Indépendamment, une escouade de Tibétains en exil a été envoyée par avion au Danemark depuis divers endroits du monde. Les Tibétains avaient une équipe qui s'est entraînée ensemble pendant un mois avant le match sous les auspices de l'ancien entraîneur Jens Espensen, mais plusieurs des documents de voyage des joueurs ont été refusés, laissant l'équipe à court de joueurs. Alors les téléphones ont sonné, contacts épuisés, et des joueurs de toute la diaspora tibétaine ont été recrutés; finalement, une escouade mêlée a été constituée. Leurs opposants souffraient également de problèmes de personnel, car une grève des compagnies aériennes au Groenland empêchait la plupart de leurs joueurs de voyager ; L'entraîneur du Groenland Sepp Piontek a été contraint de faire appel à des joueurs groenlandais du Danemark à seulement 48 heures de la fin.

Malgré cette myriade de défis politiques et logistiques dans les mois qui ont précédé le match, l'équipe nationale tibétaine est arrivée à l'aéroport de Copenhague, rapidement accueilli par Michael Nybrandt. Ils devaient rester dans une école locale près du stade, payé par Hummel, qui a également parrainé le Tibet (leur PDG est bouddhiste). Les exportations de crevettes du Groenland, à la fin, n'ont pas été affectés.

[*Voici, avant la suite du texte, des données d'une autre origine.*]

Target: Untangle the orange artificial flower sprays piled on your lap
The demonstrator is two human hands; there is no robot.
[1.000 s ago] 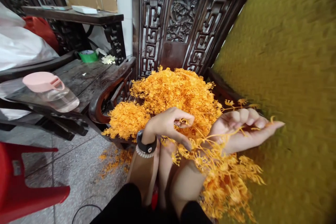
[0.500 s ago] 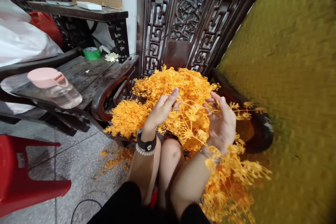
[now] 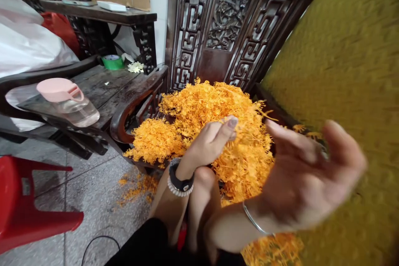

Le match en lui-même était une affaire d'assez mauvaise qualité, comme il faut peut-être s'y attendre, mais bien sûr ce n'était pas le sujet. Le Groenland a battu 4-1 devant environ 5000 fans lors d'une douce soirée de Copenhague. Alors que les drapeaux et les hymnes étaient interdits, les fans ont agité les leurs avec ferveur dans les gradins. Des hymnes ont été joués, les larmes ont coulé, et le match a été retardé de vingt minutes en raison du nombre sans précédent de fans présents. L'atmosphère était à la fête. Le Tibet a remporté la reconnaissance sur la scène mondiale, Groenland pour l'avoir facilité.

Ne serait-ce que brièvement, ce jeu a mis le sort des exilés tibétains au premier plan de la conversation mondiale. L'article de la BBC couvrant le match était intitulé "Le Tibet battu marque un point politique", mais cela sous-estime peut-être son importance; ce n'était pas du football pour marquer des points, ou se superposer les uns aux autres. C'était le football dans la solidarité et la fête. Le football est tangible - les ballons sont bottés, les buts sont marqués, les tourniquets sont poussés, des chansons sont chantées - et c'est peut-être pourquoi il est si efficace pour activer ces notions intangibles de fierté nationale et de coopération internationale.

Le documentaire de 2003 The Forbidden Dream couvre le camp d'entraînement du Tibet et le voyage au Groenland d'un point de vue de première main, et peut être trouvé sur YouTube - il présente de superbes photos du match lui-même.

CONIFA a été fondée en 2013 et compte actuellement 60 membres, dont le Tibet, qui ne sont pas affiliés à la FIFA. Il soutient les représentants des équipes internationales de football de nations non reconnues, Régions, peuples minoritaires et territoires isolés sportifs. Le football reste politique, mais tout n'est pas mauvais.